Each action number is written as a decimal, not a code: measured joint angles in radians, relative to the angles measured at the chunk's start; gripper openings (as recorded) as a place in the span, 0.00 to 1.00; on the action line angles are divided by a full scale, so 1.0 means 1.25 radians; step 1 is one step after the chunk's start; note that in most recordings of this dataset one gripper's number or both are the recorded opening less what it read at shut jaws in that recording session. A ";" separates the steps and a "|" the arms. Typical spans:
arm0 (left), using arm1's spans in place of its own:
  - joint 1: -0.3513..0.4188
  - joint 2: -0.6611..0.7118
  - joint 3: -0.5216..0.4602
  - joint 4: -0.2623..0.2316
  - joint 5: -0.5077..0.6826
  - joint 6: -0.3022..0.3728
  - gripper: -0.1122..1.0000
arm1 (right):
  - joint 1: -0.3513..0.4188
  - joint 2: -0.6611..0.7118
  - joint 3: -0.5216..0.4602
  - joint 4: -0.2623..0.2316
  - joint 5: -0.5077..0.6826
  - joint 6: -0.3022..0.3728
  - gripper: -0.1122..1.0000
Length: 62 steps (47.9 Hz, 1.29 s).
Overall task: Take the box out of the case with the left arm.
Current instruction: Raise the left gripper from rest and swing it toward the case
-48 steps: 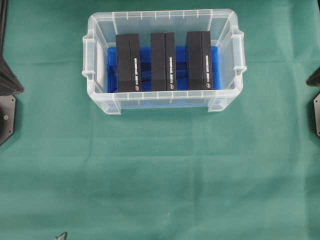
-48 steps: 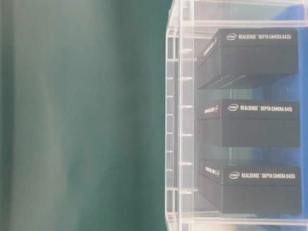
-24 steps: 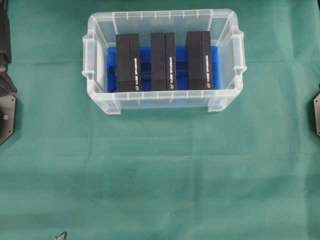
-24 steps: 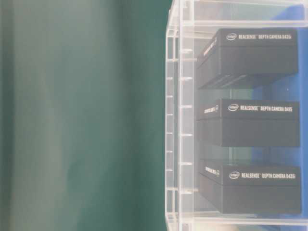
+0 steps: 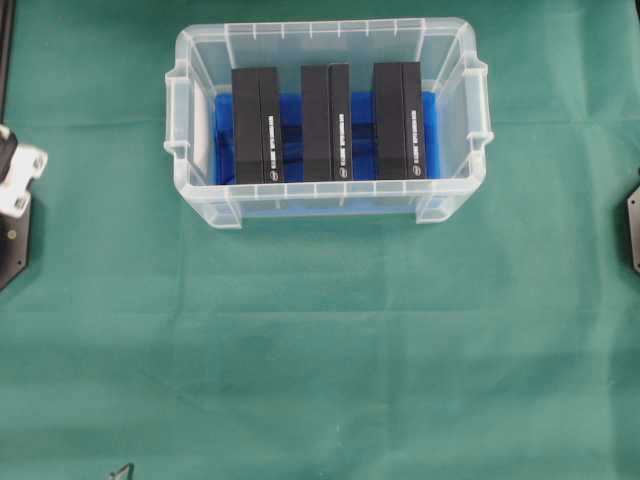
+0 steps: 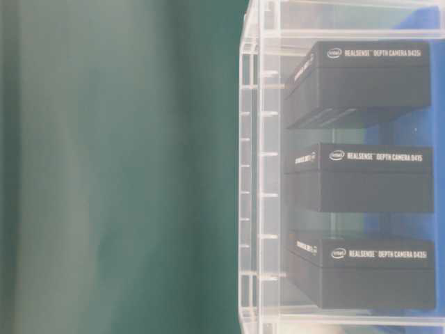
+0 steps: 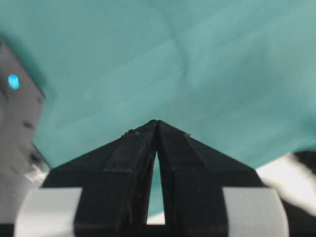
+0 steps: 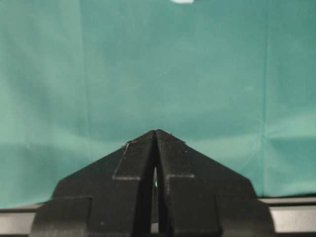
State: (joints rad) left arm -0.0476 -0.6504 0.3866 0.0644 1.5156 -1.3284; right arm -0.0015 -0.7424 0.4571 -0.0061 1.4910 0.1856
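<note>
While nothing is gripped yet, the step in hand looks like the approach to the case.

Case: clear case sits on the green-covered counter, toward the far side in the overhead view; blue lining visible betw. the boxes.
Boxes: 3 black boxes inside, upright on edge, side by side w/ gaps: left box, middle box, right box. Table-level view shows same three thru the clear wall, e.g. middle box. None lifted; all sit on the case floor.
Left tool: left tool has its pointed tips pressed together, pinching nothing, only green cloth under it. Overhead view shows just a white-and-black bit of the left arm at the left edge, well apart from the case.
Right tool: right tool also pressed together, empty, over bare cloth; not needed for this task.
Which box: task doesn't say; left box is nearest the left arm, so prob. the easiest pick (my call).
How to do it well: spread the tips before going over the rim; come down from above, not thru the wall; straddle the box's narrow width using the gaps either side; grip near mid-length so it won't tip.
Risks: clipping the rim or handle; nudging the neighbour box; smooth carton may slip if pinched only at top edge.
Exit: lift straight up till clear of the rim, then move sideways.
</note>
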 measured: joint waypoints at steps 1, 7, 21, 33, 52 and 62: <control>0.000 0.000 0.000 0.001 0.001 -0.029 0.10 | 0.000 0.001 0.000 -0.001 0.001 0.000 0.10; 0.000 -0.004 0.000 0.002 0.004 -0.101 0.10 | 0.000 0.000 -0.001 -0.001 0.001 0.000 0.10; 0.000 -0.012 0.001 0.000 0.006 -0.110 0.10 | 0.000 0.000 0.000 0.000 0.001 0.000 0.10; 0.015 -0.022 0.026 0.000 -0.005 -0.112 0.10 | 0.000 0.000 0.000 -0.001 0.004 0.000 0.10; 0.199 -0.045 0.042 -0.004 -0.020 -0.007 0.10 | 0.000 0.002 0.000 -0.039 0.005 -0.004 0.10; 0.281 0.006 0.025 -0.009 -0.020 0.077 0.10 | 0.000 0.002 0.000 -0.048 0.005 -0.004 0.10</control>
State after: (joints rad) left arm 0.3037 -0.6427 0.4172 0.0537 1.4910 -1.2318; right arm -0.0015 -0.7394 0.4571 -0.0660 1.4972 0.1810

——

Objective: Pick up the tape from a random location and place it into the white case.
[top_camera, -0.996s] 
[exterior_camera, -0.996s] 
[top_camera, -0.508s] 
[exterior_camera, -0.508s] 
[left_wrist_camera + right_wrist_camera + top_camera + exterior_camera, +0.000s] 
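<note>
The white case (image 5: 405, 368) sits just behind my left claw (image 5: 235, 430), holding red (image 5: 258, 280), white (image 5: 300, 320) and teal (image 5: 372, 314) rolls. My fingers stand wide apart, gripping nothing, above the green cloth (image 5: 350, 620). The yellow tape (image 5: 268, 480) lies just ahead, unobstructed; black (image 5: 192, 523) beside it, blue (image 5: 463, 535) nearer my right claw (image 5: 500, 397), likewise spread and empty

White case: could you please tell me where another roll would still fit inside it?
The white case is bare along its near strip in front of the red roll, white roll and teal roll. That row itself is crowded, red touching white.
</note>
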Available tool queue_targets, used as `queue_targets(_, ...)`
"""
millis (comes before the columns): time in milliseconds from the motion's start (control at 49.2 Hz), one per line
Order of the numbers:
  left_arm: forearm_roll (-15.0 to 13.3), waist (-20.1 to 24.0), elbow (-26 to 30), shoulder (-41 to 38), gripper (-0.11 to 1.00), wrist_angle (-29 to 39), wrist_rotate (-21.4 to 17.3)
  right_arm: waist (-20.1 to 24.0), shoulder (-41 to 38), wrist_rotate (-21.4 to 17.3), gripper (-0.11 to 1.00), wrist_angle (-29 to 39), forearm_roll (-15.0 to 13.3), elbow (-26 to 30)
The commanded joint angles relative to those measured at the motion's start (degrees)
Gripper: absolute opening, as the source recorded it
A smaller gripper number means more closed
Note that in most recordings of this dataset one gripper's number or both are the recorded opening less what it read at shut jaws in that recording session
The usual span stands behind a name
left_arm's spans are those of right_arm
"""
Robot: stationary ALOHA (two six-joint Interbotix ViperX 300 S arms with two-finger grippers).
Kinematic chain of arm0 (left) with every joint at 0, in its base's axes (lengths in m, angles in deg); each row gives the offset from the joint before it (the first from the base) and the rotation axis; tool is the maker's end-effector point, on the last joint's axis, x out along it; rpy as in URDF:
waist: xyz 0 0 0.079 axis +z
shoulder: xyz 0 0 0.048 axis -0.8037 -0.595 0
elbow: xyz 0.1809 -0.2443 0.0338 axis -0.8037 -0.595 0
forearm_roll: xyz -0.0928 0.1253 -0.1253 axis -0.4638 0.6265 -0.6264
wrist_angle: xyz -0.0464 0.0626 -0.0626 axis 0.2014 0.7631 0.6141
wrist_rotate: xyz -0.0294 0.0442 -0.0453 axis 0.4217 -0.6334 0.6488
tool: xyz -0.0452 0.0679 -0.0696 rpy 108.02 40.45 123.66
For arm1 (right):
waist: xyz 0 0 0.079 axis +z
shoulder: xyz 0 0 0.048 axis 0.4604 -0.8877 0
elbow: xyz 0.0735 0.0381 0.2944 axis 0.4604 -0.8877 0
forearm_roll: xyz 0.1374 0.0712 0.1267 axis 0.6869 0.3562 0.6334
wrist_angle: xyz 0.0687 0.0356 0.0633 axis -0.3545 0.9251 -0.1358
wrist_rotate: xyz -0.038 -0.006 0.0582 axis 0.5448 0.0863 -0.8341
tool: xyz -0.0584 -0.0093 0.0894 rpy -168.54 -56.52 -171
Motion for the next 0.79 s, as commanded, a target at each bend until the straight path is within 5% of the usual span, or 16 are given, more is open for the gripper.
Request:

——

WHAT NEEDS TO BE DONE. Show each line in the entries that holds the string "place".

RESPONSE FOR THIS EXERCISE.
Each action number is written as a decimal, not a code: measured joint angles in radians, relative to the angles measured at the chunk's start; gripper openings (as recorded) as a place in the span, 0.00 to 1.00; on the action line angles are divided by a full scale, so 1.0 means 1.25 radians; step 1 is one step after the chunk's start; note that in most recordings of this dataset one gripper's number or both are the recorded opening less what it read at shut jaws in that recording session. A ";" separates the steps and a "|" the arms. Typical spans:
arm0 (left), using arm1's spans in place of its own:
Objective: Pick up the tape from a random location and place it into the white case.

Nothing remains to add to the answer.